Vorrang für Eigenbetriebs-Portfolio: PNE verkauft Restbestand an eigenen Aktien und erlöst Millionen
Cuxhaven - Die PNE AG hat den Restbestand an eigenen Aktien veräußert und will so die finanzielle Basis des Unternehmens stärken. Insgesamt wurden 266.803 Stück zu einem durchschnittlichen Verkaufskurs von 13,48 Euro über die Börse verkauft.
Der Verkaufserlös in Höhe von rund 3,6 Mio. Euro soll in den weiteren Aufbau des eigenen Stromerzeugungsportfolios fließen, teilte das Unternehmen mit. PNE hatte die Aktien im Rahmen des Aktienrückkaufs in 2018 zu einem Kurs von 2,65 Euro gekauft.

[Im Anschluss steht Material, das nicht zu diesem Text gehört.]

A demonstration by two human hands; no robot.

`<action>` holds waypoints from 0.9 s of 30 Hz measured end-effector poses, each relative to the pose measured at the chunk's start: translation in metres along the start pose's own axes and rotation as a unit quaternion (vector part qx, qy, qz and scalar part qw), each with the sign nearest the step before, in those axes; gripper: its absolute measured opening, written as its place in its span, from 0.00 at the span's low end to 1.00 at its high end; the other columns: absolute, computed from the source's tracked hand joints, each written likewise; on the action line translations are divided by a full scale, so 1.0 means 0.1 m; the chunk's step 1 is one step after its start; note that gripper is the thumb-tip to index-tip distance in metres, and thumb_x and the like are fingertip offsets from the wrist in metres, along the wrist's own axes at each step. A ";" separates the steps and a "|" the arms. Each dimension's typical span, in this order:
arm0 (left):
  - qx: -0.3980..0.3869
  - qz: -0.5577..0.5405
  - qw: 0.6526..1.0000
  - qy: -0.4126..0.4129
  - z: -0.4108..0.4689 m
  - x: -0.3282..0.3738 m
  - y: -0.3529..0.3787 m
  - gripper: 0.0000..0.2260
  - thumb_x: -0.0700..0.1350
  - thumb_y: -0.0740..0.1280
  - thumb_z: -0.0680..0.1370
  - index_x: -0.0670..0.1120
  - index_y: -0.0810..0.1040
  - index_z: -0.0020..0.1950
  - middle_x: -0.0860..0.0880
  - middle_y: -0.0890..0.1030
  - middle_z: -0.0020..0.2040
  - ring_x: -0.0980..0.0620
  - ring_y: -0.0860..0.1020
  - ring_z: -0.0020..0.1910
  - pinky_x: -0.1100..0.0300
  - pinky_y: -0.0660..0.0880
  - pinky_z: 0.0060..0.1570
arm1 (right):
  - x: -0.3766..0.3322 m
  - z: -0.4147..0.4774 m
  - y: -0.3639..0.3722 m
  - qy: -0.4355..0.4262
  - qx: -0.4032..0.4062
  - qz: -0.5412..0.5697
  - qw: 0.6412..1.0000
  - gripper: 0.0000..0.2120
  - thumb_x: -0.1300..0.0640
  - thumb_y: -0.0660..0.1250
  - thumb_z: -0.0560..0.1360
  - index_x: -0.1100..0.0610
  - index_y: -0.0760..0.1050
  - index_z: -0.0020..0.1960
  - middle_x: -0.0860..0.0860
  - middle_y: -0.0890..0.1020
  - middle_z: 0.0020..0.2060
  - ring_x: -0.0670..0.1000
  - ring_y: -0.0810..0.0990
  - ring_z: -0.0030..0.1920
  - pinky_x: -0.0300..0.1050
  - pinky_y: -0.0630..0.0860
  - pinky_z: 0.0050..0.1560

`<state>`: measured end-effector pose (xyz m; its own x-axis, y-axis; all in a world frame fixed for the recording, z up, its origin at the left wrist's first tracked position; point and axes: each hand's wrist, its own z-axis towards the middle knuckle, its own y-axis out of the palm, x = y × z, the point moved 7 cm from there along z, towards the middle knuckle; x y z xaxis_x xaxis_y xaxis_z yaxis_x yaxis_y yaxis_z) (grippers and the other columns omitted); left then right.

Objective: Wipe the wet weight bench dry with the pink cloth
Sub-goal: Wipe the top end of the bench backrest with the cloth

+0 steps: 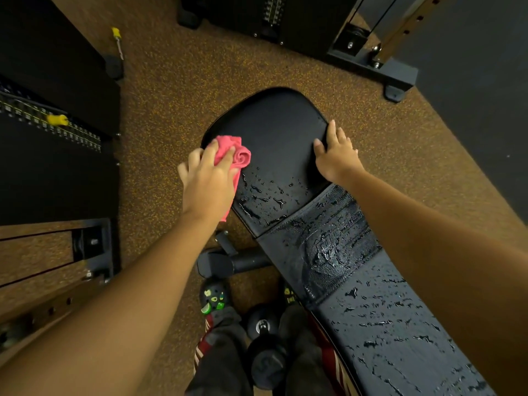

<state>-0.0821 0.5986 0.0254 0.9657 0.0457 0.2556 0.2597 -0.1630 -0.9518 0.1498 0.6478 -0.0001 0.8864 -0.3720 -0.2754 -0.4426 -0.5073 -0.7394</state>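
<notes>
The black padded weight bench (pixel 274 130) runs from the centre down to the bottom right. Its far rounded end looks dry and matte. Water beads cover the pad from the middle onward, thickest near the seam (pixel 323 244) and along the long section (pixel 400 332). My left hand (pixel 207 181) presses the bunched pink cloth (pixel 233 154) onto the bench's left edge near the far end. On the right edge of the far pad rests my right hand (pixel 335 157), fingers spread, holding nothing.
Black weight-stack machines stand at the left (pixel 51 155) and at the top (pixel 285 21), with a steel frame foot (pixel 397 81). A dumbbell (pixel 265 347) lies on the speckled brown floor between my feet, next to the bench's leg bar (pixel 228 262).
</notes>
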 end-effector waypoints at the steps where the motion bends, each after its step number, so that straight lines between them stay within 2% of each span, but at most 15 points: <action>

„Wir haben uns entschieden, den Restbestand der eigenen Aktien zu veräußern. Gemäß unserer Strategie Scale up 2.0 hat der Ausbau unseres Eigenbetriebsportfolios hohe Priorität. Dort sollen die Erlöse verwendet werden“, sagt Harald Wilbert, CFO der PNE AG.
Die international tätige, börsennotierte PNE-Gruppe ist seit über 25 Jahren als Projektierer von Windparks an Land und auf See am Markt tätig. Der Schwerpunkt liegt auf der Entwicklung von Windenergie- und Photovoltaikprojekten weltweit sowie auf der Stromerzeugung mit eigenen Windparks.
Als Clean Energy Solutions Provider bietet die PNE-Gruppe darüber hinaus Dienstleistungen für den gesamten Lebenszyklus von Windparks und Photovoltaikanlagen.